La crise alimentaire mondiale s’aggrave en ce début d’année 2025, touchant de manière disproportionnée les femmes et les filles. Un rapport alarmant de l’ONU, publié ce 13 janvier, met en lumière cette réalité et propose des solutions concrètes pour y remédier.
Chiffres clés :
- 60% des personnes souffrant de la faim dans le monde sont des femmes et des filles
- Dans les pays en développement, les femmes produisent 60–80% de la nourriture mais ne possèdent que 2% des terres.

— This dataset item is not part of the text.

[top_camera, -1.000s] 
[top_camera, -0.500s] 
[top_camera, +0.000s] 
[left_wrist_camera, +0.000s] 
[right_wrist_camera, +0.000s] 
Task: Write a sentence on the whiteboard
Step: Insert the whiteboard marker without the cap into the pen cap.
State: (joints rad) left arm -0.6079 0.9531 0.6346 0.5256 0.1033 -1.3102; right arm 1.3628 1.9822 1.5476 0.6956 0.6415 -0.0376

- La malnutrition chez les femmes enceintes a augmenté de 25% depuis 2023
Causes principales identifiées :
- Inégalités structurelles dans l’accès aux ressources
- Impact disproportionné du changement climatique sur l’agriculture féminine
- Perturbations des chaînes d’approvisionnement dues aux conflits et à la pandémie
L’ONU propose un plan d’action en cinq points :
- Renforcement des droits fonciers des femmes agricoles
- Investissement dans des technologies agricoles adaptées aux besoins des femmes
- Création de coopératives féminines pour améliorer l’accès au marché
- Programmes d’éducation nutritionnelle ciblés
- Intégration systématique du genre dans les politiques de sécurité alimentaire
Dr Amina Mohammed, Secrétaire générale adjointe de l’ONU, souligne : “Autonomiser les femmes dans le secteur agricole n’est pas seulement une question d’équité, c’est la clé pour résoudre la crise alimentaire mondiale.”
BOBEA s’engage à suivre de près cette problématique et encourage ses lectrices à soutenir les initiatives locales d’agriculture durable et d’autonomisation des femmes.